What if Scott Frost came out tomorrow and said, “You know what? I was just messing with everyone these past three years. If it’s cool with you, I’ll take a do-over. I’m the new Nebraska football coach starting ... NOW.”
For Frost’s sake, we’d all go back to August 2018, when the Husker football restoration seemed inevitable. When Frost’s homecoming felt like a 2 million-person group hug.
Instead, setbacks have outnumbered triumphs by blowout margins. From the Akron monsoon to the Northwestern collapse (2018) to the Colorado collapse (2019) to the “College GameDay” blowout to Adrian Martinez’s regression to the Illinois home loss to the Minnesota home loss to quarterback juggling to Wan’Dale Robinson’s transfer to the Oklahoma scheduling fiasco.
Three years of facepalms reached another head-shaking low Wednesday when Nebraska acknowledged that its football program is under investigation, in part for having an analyst coach during practice.
The jokes are low-hanging fruit, so let’s keep our eyes on the ball (unlike the 2020 Husker offense that finished fifth-to-last nationally in turnover margin).
Frost’s program continues to demonstrate an uncanny ability to self-destruct. I’m trying hard to convince myself that four consecutive losing seasons (three from Frost) don’t accurately represent a once-proud program. That Frost, like a kid who jumps into the pool, will pop back to the surface and start splashing again. But apparently there’s an anchor tethered to his foot.
Seeing Frost Wednesday, you couldn’t help but wonder if this really was the guy Nebraska hired? Could the high achiever who led the last-minute drive at Missouri in 1997, won a national championship for Tom Osborne, impressed Bill Belichick and Chip Kelly and went undefeated at UCF really oversee an organization this sloppy?
Now it’s worth noting the NCAA’s investigation of Nebraska is laughable in the context of its recent impotence. College sports cops don’t have the manpower or backbone to pursue Art Briles or Bill Self, but they’ll crack down on analysts?
In the big picture, Frost’s alleged mistakes here are small. They might even be irrelevant if Frost were winning. But he hasn’t.
So Wednesday’s news smudges Frost’s already scuffed-up record. It confirms the narrative that he can’t get out of his own way. It amplifies the pressure to win in 2021, especially the opener at Illinois. And perhaps most important, it comes just a month after his new boss arrived.

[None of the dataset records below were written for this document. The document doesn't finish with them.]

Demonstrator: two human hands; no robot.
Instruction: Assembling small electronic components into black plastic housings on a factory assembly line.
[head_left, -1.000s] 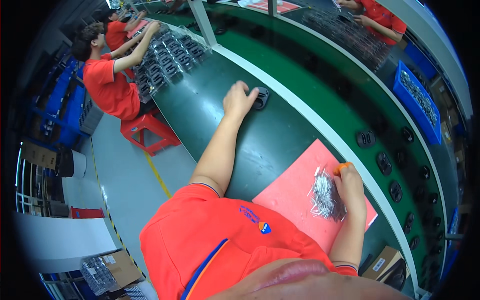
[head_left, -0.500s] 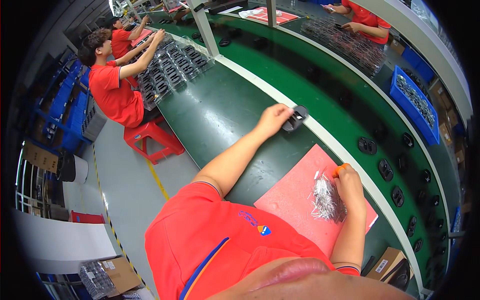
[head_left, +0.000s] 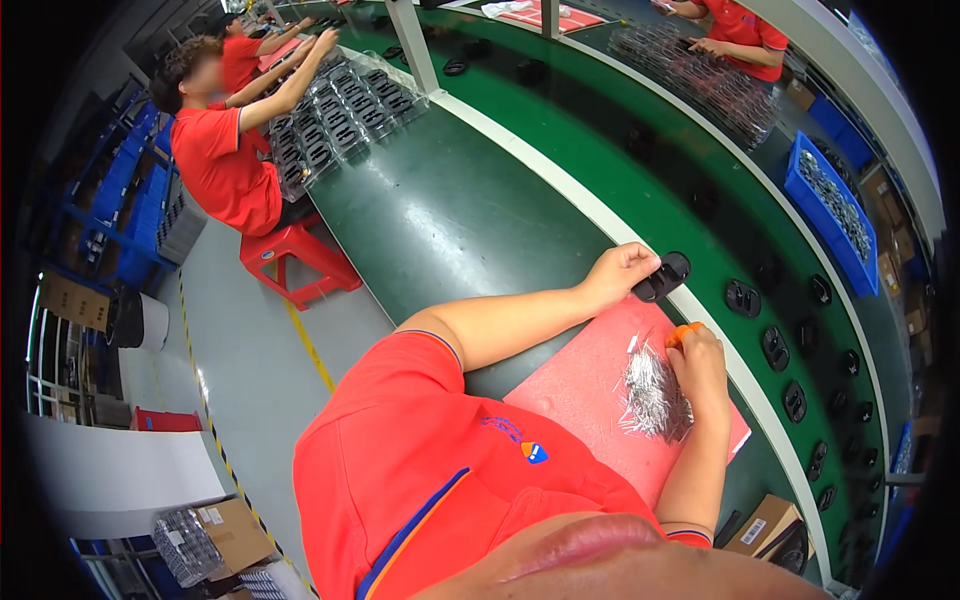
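Gripping: black plastic part point(head_left: 664, 277) is pinched by left hand point(head_left: 620, 272), fingers closed on it, at 12 o'clock of pink mat point(head_left: 580, 385).
R hand: right hand point(head_left: 700, 365) is closed on orange-handled tool point(head_left: 683, 333).
Pins: heap of metal pins point(head_left: 652, 392) lies on mat, touched by R hand at 3 o'clock.
Belt: more black parts point(head_left: 775, 347) are lined on green conveyor point(head_left: 600, 160).

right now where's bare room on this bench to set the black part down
Free: the dark green bench top left of the left hand, up to the clear trays of black parts; also the near-left half of the pink mat. Crowded: the pile of thin silver pins under the right hand, and the conveyor's row of black oval parts.
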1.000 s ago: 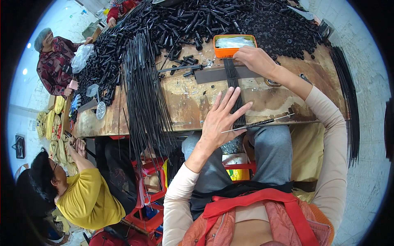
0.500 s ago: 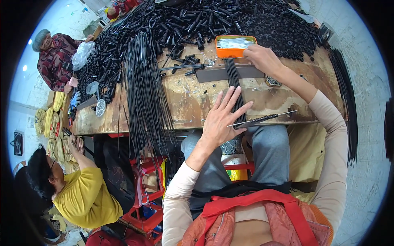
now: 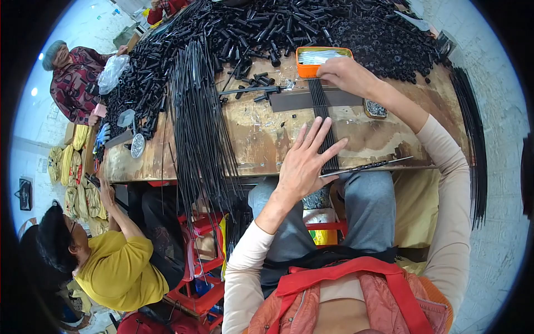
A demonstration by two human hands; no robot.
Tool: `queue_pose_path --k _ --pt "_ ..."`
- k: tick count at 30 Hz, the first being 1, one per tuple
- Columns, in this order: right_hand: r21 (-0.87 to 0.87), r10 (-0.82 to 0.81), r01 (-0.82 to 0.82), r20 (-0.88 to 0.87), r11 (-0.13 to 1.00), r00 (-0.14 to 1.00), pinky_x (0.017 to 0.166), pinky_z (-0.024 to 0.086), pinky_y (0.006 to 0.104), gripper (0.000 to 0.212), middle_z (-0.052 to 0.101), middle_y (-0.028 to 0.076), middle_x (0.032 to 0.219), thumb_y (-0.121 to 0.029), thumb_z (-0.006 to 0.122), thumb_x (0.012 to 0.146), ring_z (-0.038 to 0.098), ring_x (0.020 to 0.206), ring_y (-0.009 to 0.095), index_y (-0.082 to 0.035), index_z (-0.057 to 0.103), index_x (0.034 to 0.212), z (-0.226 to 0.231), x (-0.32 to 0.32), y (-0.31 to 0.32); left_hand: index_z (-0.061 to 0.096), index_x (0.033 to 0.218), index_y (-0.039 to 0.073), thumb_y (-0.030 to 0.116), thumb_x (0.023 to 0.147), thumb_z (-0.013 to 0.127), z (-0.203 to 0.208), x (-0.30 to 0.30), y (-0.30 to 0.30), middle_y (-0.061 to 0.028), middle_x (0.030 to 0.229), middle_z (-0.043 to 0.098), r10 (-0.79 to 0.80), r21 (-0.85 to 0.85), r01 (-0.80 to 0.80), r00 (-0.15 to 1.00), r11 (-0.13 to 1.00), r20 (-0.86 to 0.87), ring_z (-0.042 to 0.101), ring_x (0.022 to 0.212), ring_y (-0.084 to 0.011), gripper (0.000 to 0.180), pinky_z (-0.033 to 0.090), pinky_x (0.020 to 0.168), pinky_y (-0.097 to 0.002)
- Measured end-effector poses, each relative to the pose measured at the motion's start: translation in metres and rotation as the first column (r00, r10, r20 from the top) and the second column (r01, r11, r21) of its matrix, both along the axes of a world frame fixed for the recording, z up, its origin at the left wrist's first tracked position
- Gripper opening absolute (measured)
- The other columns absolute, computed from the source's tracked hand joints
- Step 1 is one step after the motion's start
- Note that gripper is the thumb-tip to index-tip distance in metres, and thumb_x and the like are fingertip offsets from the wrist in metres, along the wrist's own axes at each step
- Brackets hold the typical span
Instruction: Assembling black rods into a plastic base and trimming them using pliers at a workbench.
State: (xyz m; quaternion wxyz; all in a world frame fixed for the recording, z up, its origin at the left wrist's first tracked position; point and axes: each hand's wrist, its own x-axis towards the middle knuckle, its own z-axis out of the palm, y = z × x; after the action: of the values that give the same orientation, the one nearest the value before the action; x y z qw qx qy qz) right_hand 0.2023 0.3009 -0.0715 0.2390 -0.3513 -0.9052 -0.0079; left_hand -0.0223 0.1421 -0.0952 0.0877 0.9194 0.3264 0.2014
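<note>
My left hand [image 3: 305,164] lies palm down with fingers spread, touching a row of thin black rods [image 3: 329,131] that runs away from me at the table's front edge. Beside its thumb, a slim rod with a dark knobbly middle [image 3: 370,166] slants along that edge; whether the hand touches it I cannot tell. My right hand [image 3: 342,75] is at the far ends of the row, fingers pinched together; anything between them is too small to make out. Just beyond stands an orange box [image 3: 311,70] of thin whitish strips. Under the rods lies a flat dark strip [image 3: 292,102].
Black tubular parts [image 3: 250,30] and small black rings [image 3: 384,53] are heaped at the back. A bundle of long black rods [image 3: 197,111] overhangs the front edge at left. A small tin of metal bits [image 3: 375,108] is at right. Two people [image 3: 114,261] [image 3: 75,83] work at left.
My right hand has moved left from the orange box's right end to the far ends of the rods. The left hand stays flat on the row; the slim rod beside it has shifted slightly right.
</note>
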Motion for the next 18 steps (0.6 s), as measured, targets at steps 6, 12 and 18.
queue_pose_path --k 6,12,18 --pt "-0.118 -0.341 0.354 0.116 0.928 0.933 0.066 0.052 0.0344 0.016 0.067 0.012 0.075 -0.008 0.065 0.082 0.068 0.072 0.026 0.002 0.068 0.094 0.013 0.004 0.057 0.045 0.141 0.024 0.035 0.063 0.082 -0.001 0.001 -0.003 -0.016 0.153 0.029 -0.021 -0.008 0.021 0.999 1.0 0.033 0.026 0.143 -0.0337 0.087 0.023 0.118 -0.0468" --pt "-0.464 -0.262 0.265 0.071 0.845 0.962 0.063 0.052 0.0375 0.012 0.066 0.017 0.068 -0.008 0.064 0.078 0.068 0.069 0.031 0.002 0.07 0.082 0.024 0.012 0.072 0.053 0.136 0.024 0.0 0.051 0.064 -0.009 -0.005 -0.015 -0.0142 0.152 0.035 -0.072 0.055 0.072 0.997 0.996 0.001 0.033 0.14 -0.0326 0.089 0.027 0.117 -0.0442" --pt "0.194 -0.063 0.085 -0.119 0.977 0.991 0.066 0.05 0.041 0.019 0.063 0.016 0.079 -0.006 0.059 0.084 0.065 0.076 0.034 -0.006 0.069 0.101 0.028 0.002 0.018 0.054 0.134 0.022 0.002 0.05 0.068 -0.017 -0.012 -0.015 -0.0157 0.15 0.037 -0.059 0.135 0.06 0.998 0.989 -0.017 0.035 0.139 -0.0338 0.087 0.028 0.117 -0.0431"
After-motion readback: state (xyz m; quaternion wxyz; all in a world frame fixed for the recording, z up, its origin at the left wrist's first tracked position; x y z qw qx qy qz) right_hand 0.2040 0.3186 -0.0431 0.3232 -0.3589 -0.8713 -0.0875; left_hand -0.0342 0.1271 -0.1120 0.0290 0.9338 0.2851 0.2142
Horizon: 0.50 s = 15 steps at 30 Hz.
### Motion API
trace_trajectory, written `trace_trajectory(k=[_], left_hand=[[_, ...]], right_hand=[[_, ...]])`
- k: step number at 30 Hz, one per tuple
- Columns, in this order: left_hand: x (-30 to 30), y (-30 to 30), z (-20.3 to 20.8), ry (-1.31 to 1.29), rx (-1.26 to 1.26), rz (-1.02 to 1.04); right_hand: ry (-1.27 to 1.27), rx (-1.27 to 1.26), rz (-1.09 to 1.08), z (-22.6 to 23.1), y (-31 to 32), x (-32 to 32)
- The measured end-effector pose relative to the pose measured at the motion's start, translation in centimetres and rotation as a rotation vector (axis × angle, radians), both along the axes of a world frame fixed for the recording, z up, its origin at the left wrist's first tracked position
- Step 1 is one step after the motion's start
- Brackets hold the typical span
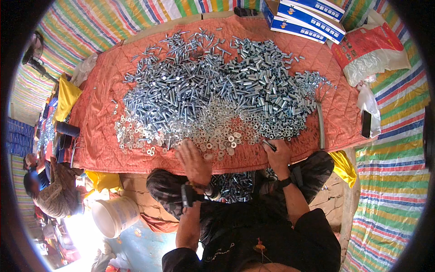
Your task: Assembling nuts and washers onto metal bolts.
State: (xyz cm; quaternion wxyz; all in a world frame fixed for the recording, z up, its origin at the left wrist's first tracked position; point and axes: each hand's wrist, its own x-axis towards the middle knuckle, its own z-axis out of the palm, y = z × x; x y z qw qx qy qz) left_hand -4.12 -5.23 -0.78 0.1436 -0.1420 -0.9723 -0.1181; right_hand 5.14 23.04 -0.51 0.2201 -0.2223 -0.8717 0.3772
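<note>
My left hand [195, 162] is at the near edge of the table, fingers stretched out and apart beside the flat washers [209, 146]. Between the fingertips of my right hand [278, 157] is a slim metal bolt [269, 144], partly covered by the fingers. Just beyond that hand lie many hex nuts [283, 129]. Farther back, a broad heap holds loose metal studs [174, 86] on the left and short metal sleeves [258, 68] on the right. Below the table edge, between my legs, sits a pile of dark metal bolts [233, 187].
A red quilted cloth [335, 120] covers the table. A metal hand fork [321, 122] lies right of the heap, and a phone [366, 124] at the right edge. Blue-white boxes [308, 22] and a red-white sack [371, 50] stand behind. A white bucket [115, 215] and another person [56, 190] are at left.
</note>
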Motion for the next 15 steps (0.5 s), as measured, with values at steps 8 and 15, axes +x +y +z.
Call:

Trev Alberts won’t take the NCAA allegations lightly. I’ll never forget in December 2013 — two days before Christmas — when Alberts contacted The World-Herald, seeking an audience to detail an NCAA violation in the UNO hockey program.
Coach Dean Blais impermissibly reimbursed a player $400 after a watch was stolen from the Mav locker room. Blais later confessed his mistake, self-reported to the NCAA and received a one-game suspension. Pretty small potatoes, but Alberts treated it seriously.
To him, the incident reflected poorly on UNO’s reputation and integrity.
The investigation into Frost will likely bother Alberts the same way.
Frost’s compliance has never been an issue. And I’d guess his program is cleaner than most. But these are the headlines that chip away at a coach’s credibility and embarrass the program. It certainly didn’t help when Frost said Wednesday, in regard to the Oklahoma game, that he doesn’t get involved in Nebraska’s nonconference scheduling.
Come on. Who’s going to believe that?
It’s past time for Nebraska to get its house in order. From special teams to turnovers to red-zone offense to, yes, NCAA compliance. Discipline breeds success and the Huskers have sorely lacked both since 2018.
Frost can’t go back and start over. But when it comes to competent leadership, he’s running out of practice time.